O Saber como Placebo

Nuno Nabais

(nunonabais@hotmail.com)

 

Em Portugal, há muito tempo que as universidades estão vazias por fora. Os Departamentos reproduzem-se em circuito fechado, na monotonia das gerações e das tribos internas. Os concursos só são públicos no momento da abertura. Os resultados são sempre privados. Qualquer candidato externo é suspeito. A endogamia nas nossas universidades públicas é a mais elevada da Europa. Também somos, na Europa, o país com maior percentagem de concursos internos contestados judicialmente. Excessivamente incestuoso, o quotidiano dos Departamentos não pode fazer-se senão de golpes de teatro permanentes. É por isso que, do lado de fora, o deserto não pára de crescer. Gerações e gerações de investigadores nunca chegaram a existir, ou simplesmente desapareceram, sem rasto e sem obra. 

No final dos anos 80, Cavaco Silva soube explorar a revolta dos excluídos. Mas  para a tornar no golpe mortal da universidade. Por decreto transformou uma população indiferenciada numa nova casta académica. Ao lado das centenas de investigadores talentosos que a blindagem das universidades públicas tinha expulso, surgiram donas de casa com estudos superiores, velhos professores saneados, respectivas esposas, filhos e sobrinhos. Tudo isso foi transformado em catedrático instantâneo nas universidades privadas. Parecia cumprir-se a democratização do saber, como se fosse quebrado o monopólio do conhecimento até então nas mãos dos funcionários públicos da ciência. Portugal inventou essa figura paradoxal do que seria a nacionalização de um património científico universal feito por empresas privadas.

 O absurdo desta falsificação da ideia de universidade só foi abafado com a alegria imbecil de muitas famílias. É que, subitamente, candidatos a professores e candidatos a alunos, todos tinham um lugar numa qualquer escola superior. Nunca o paraíso se assemelhou tanto a um enorme centro comercial recheado por Senhores Professores Doutores.

Esse golpe de Cavaco Silva contra as aristocracias republicanas que se tinham instalado nas Faculdades do Estado sustentou-se por pouco tempo. A população universitária está a desaparecer a um ritmo assustador. A pressão demográfica sobre as vagas no ensino superior esgotou-se. Esgotou-se também a ilusão das universidades privadas como um negócio infinito. Com contratos precários, foi então fácil encerrar cursos e despedir professores. Algo de semelhante se prepara para as universidades públicas. O Ministério da Ciência e Ensino Superior anunciou ir encerrar os cursos com número insuficiente de inscritos.
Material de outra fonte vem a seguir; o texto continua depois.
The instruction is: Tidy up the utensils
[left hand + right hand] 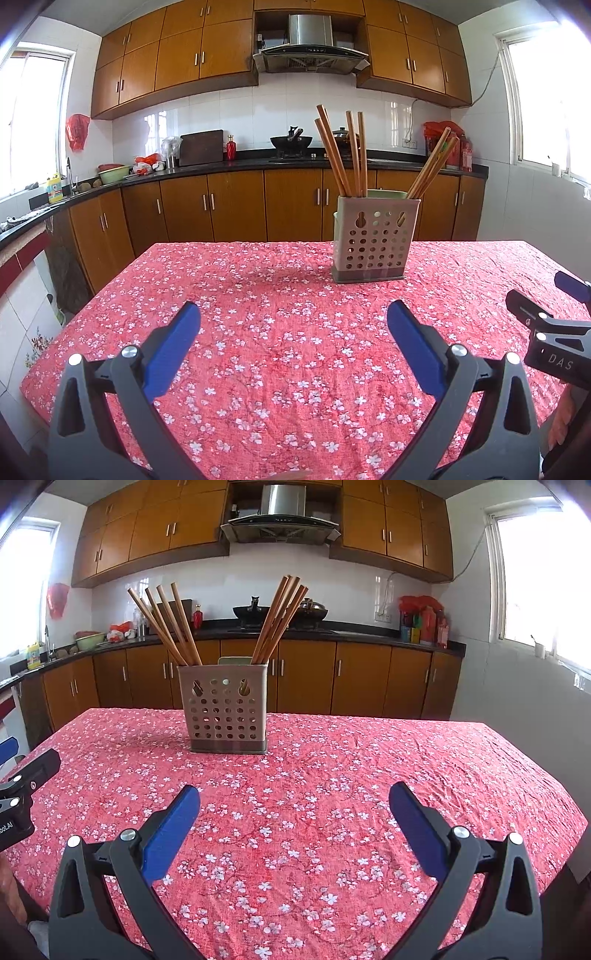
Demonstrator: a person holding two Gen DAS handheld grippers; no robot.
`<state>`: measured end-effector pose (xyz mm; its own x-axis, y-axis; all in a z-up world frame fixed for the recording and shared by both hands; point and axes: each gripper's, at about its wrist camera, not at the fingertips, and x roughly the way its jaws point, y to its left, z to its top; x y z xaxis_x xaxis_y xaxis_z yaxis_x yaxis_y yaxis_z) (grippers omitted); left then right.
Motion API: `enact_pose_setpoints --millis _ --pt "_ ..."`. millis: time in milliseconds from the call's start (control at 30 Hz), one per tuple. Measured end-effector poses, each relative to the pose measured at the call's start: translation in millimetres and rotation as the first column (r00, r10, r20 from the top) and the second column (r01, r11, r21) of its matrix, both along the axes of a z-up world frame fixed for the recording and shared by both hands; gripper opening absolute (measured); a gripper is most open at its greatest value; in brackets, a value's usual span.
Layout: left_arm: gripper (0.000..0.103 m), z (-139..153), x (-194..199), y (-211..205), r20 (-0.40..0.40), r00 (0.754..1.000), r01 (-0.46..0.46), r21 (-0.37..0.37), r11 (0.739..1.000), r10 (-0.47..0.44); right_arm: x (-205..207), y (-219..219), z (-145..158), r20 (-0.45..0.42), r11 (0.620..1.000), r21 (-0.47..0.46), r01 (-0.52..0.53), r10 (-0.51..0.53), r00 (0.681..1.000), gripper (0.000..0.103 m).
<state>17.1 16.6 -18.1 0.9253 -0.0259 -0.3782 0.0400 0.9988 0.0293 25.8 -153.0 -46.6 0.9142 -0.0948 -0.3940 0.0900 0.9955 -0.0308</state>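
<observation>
Two groups of wooden chopsticks stood in the perforated holder, which sat upright on the tabletop toward its far edge. One bundle, the left chopsticks, leaned to the left out of one side of the holder; the other bundle, the right chopsticks, leaned to the right out of the opposite side. From the left wrist view the same holder showed the same split, with one group standing more upright and the other slanted away. Whether an inner divider separated the two groups could not be told from either view.

No loose utensil was visible anywhere on the floral cloth in either picture. On that evidence the sorting appeared complete or very nearly so: every chopstick in view was already housed, and nothing remained on the cloth to collect.

Left gripper was spread wide with nothing between its blue pads, held low over the near part of the tabletop and well apart from the holder. Right gripper was likewise released and empty, also near the front edge and well short of the holder. Each gripper showed at the margin of the other's view, side by side.

Remaining work, if any, would be judged limited to tidying the lean of the bundles; no item was seen outstanding
</observation>
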Motion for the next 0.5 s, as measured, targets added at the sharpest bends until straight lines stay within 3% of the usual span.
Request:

Os mais afectados são os dos saberes fundamentais. Mas esses Departamentos, como os de Matemática, Física, Literatura, Filosofia ou Engenharia não descobrem só a desertificação das suas salas de aula. Por detrás dos novos golpes de teatro que se ensaiam secretamente – desta vez, não para progressão mas para expulsão da carreira – tornou-se evidente um novo vazio. Com a urgência em captar novos alunos, os Departamentos universitários estão dispostos a tudo. Até a modificar a sua natureza mais própria. Cursos de Matemática que cada vez mais se confundem com introduções à Informática, cursos de Literatura que se mascaram em ensino de Comunicação, ou cursos de Filosofia que oferecem licenciaturas em Ciência política e Relações internacionais.

O vazio que as nossas universidades foram desenhando à sua volta, entretidas com a sua perpetuação, instala-se agora no interior das suas paredes. Corrompe as almas e os saberes. Descartamo-nos da Matemática, da Literatura e da Filosofia, só para continuarmos a ser pagos pela tarefa de alimentar o país com mais licenciados.

Portugal é o único país do mundo onde os candidatos à presidência da república exibem, como troféus, os seus títulos académicos. Francisco Louçã, e apenas para sublinhar um estilo juvenil, deixou cair os seus como quem tira a gravata. Daqui a 20 anos a campanha presidencial será ainda e sempre disputada entre Professores e Doutores. Resta saber se serão especialistas em informática, em ciências da comunicação ou em relações internacionais. Mas, deste modo - com as universidades vazias, isto é, sem comunidade de investigadores com que se renovem, e sem património de conhecimentos que reinventem - a universidade existirá ainda?